Corona-Impfstoff

Grazer Mediziner publizierten Behandlungskonzept für Impf-Thrombose

Am LKH-Universitätsklinikum in Graz ist eine 51-jährige Patientin erfolgreich behandelt worden, nachdem sie im Zuge einer Impfung mit dem Vakzin AstraZeneca eine Bauchvenenthrombose und eine Lungenembolie erlitten hatte. Die Wissenschafterinnen und Wissenschafter haben ihre Methode nun im international renommierten Fachblatt „The Lancet“ veröffentlicht, hieß es am Freitag in einer Aussendung.

red/Agenturen

Elf Tage nach der Impfung traten die - laut Mediziner äußerst seltenen - Nebenwirkungen auf. „Die 51-jährige Frau fand sich mit Symptomen wie Atemnot, Müdigkeit und Husten, an denen sie seit drei Tagen litt, auf unserer Notaufnahme ein“, berichtete Marianne Brodmann, Leiterin der Klinischen Abteilung für Angiologie, wo die Frau behandelt wurde.
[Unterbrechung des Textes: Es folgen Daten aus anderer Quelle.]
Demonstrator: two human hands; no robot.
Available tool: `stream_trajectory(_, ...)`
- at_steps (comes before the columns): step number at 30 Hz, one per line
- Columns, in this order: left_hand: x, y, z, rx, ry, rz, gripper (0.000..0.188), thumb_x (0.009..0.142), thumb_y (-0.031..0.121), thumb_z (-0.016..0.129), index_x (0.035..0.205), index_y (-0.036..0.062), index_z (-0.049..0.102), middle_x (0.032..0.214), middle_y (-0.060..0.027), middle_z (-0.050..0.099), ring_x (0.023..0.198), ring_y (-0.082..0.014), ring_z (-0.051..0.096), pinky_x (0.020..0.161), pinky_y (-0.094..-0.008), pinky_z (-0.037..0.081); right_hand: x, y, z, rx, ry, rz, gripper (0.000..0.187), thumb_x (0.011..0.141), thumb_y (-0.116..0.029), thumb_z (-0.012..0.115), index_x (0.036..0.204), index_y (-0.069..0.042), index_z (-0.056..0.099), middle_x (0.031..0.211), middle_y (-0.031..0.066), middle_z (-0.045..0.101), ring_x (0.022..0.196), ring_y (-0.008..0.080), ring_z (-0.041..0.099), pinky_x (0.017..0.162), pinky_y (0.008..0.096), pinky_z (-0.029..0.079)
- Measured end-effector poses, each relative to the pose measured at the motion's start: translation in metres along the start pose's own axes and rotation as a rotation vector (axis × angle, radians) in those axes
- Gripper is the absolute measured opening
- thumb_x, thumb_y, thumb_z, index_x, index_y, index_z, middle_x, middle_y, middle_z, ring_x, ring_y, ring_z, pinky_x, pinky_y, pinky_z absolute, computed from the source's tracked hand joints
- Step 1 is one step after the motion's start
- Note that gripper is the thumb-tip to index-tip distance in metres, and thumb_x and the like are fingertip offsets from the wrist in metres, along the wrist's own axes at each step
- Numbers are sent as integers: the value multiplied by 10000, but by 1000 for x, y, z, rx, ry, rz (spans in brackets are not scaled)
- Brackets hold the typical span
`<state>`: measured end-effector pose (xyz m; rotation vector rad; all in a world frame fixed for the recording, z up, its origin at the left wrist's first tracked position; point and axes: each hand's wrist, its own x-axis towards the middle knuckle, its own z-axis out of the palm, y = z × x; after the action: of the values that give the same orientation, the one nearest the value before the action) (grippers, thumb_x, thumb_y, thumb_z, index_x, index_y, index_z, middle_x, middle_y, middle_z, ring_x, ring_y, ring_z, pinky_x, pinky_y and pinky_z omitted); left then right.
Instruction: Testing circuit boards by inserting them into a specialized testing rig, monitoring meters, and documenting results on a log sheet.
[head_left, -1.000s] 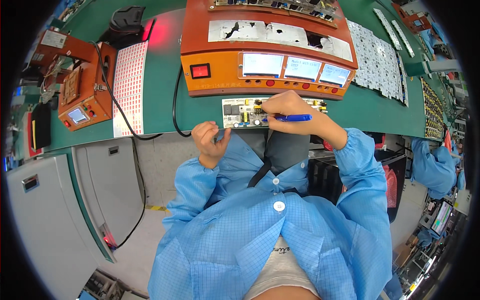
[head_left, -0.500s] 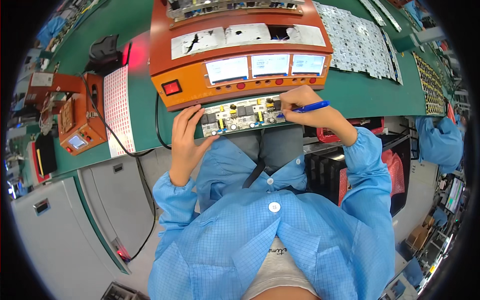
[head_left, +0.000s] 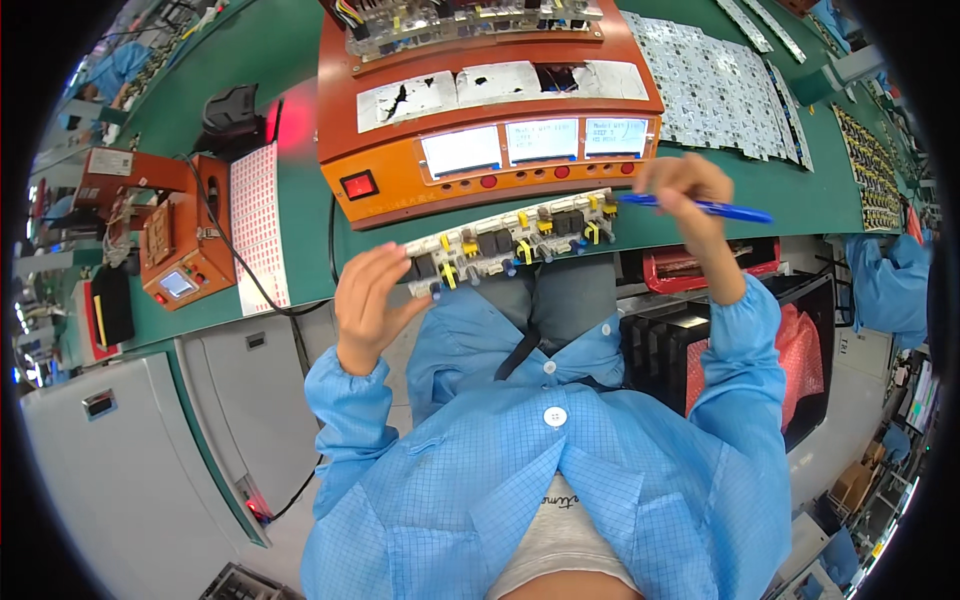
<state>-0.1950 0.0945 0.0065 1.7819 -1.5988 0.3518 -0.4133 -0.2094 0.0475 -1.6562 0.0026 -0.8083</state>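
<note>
A long circuit board strip (head_left: 497,240), set with black, yellow and blue components, is tilted at the front edge of the green bench. My left hand (head_left: 370,300) is closed on its left end, with the fingers over the far side and the thumb near the lower edge. Just past the board's right end, my right hand (head_left: 690,195) grips a blue pen (head_left: 738,212) and is apart from the board. Right behind the board stands an orange test box (head_left: 400,185) with three lit screens and a red switch.
Many white board panels (head_left: 690,85) lie at the far right of the bench (head_left: 790,195). On the left are a smaller orange device (head_left: 190,265), a sheet of red labels (head_left: 255,215) and a black cable (head_left: 235,245). A red tray (head_left: 665,280) sits below the bench edge.
The board has gone from lying flat to tilted, its right end raised. My right hand has moved off it to the right with the pen. The left hand keeps its hold.
</note>
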Motion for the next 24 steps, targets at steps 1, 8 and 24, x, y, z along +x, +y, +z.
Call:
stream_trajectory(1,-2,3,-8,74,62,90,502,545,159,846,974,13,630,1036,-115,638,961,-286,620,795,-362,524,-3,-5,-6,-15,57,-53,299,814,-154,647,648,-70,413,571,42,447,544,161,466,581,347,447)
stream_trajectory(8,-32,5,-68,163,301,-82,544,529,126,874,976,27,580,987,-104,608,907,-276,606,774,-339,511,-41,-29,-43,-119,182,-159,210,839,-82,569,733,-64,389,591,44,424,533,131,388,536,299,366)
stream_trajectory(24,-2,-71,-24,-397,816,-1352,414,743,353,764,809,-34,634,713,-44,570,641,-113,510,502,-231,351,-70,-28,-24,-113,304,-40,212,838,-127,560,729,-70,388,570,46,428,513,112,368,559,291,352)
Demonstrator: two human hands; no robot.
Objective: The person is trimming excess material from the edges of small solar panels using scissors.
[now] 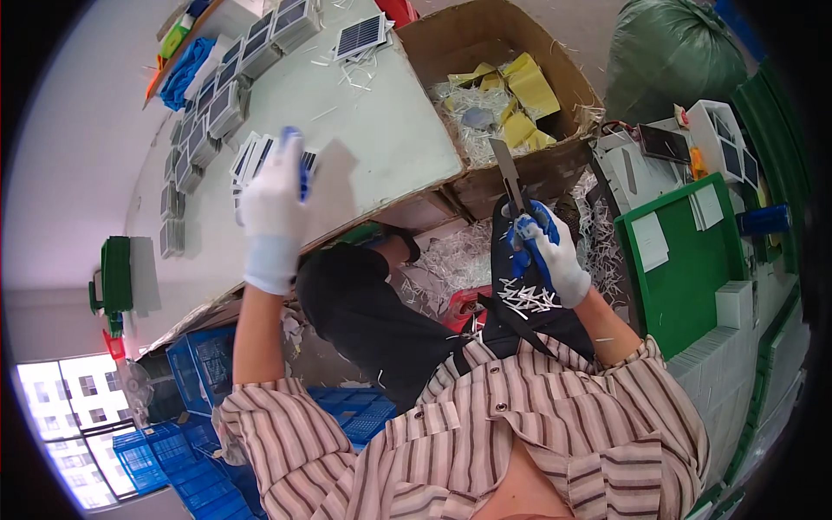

Zum Zeitpunkt der Aufnahme war die Patientin fieberfrei und verfügte über eine Sauerstoffsättigung des Blutes von 98 Prozent, Blutdruck und Pulsfrequenz waren leicht erhöht.

Die Laboruntersuchung zeigte einen Mangel an Blutplättchen (Thrombozytopenie) sowie Veränderungen in der Blutgerinnung. Der Nasenabstrich auf Covid-19 erbrachte ein negatives Ergebnis. „Die Untersuchung der Lunge mittels CT diagnostizierte eine massive Lungenembolie“, fasste Thomas Gary den Befund zusammen. Bei einer Magnetresonanzuntersuchung wurde außerdem eine ausgeprägte Bauchvenenthrombose festgestellt. Zu Beginn der Therapie wurde Niedermolekulares Heparin (LMWH) verabreicht, und zwar in reduzierter Dosis „da wir Sorgen betreffend einer Blutungskomplikation hatten“, erläuterte Mediziner Reinhard Raggam. Da als Ursache für die Thrombozytopenie eine Autoimmunreaktion angenommen wurde, wurde hoch dosiertes Kortison eingesetzt.

Neuer Therapieansatz: Immunglobuline

Fünf Tage nach der Aufnahme klagte die Patientin über linksseitige Schmerzen im Unterkörper. Als Ursache wurde eine Zunahme des Thrombus im Bauchraum erkannt, daher wurde die Heparindosis erhöht. In den folgenden sieben Tagen erhöhte sich die Zahl der Thrombozyten und der Spiegel normalisierte sich. Die Patientin konnte rund zwei Wochen nach ihrer Aufnahme wieder nach Hause entlassen werden.

Ursächlich scheint eine Aktivierung der Blutplättchen über ein immunologisches Phänomen zu sein. Dieses Erkrankungsbild wurde vor einigen Tagen auch von Deutschen und Wiener Wissenschaftern als „Vaccine induced thrombotic thrombocytopenia“ (VITT) beschrieben. Anders als die vor kurzem beschriebenen Patienten zeigte die Frau in Graz keinerlei Antikörper gegen Plättchenfaktor 4. Als derzeit neuester Therapieansatz wird in Fachkreisen eine Therapie mit Antikörpern (Immunglobulinen) diskutiert.

Insgesamt scheint das Erkrankungsbild der VITT auf die AstraZeneca-Impfung eine seltene Nebenwirkung darzustellen, wobei jüngere Frauen am meisten gefährdet sein dürften. Risikofaktoren aus der medizinischen Vorgeschichte scheinen nicht zu bestehen.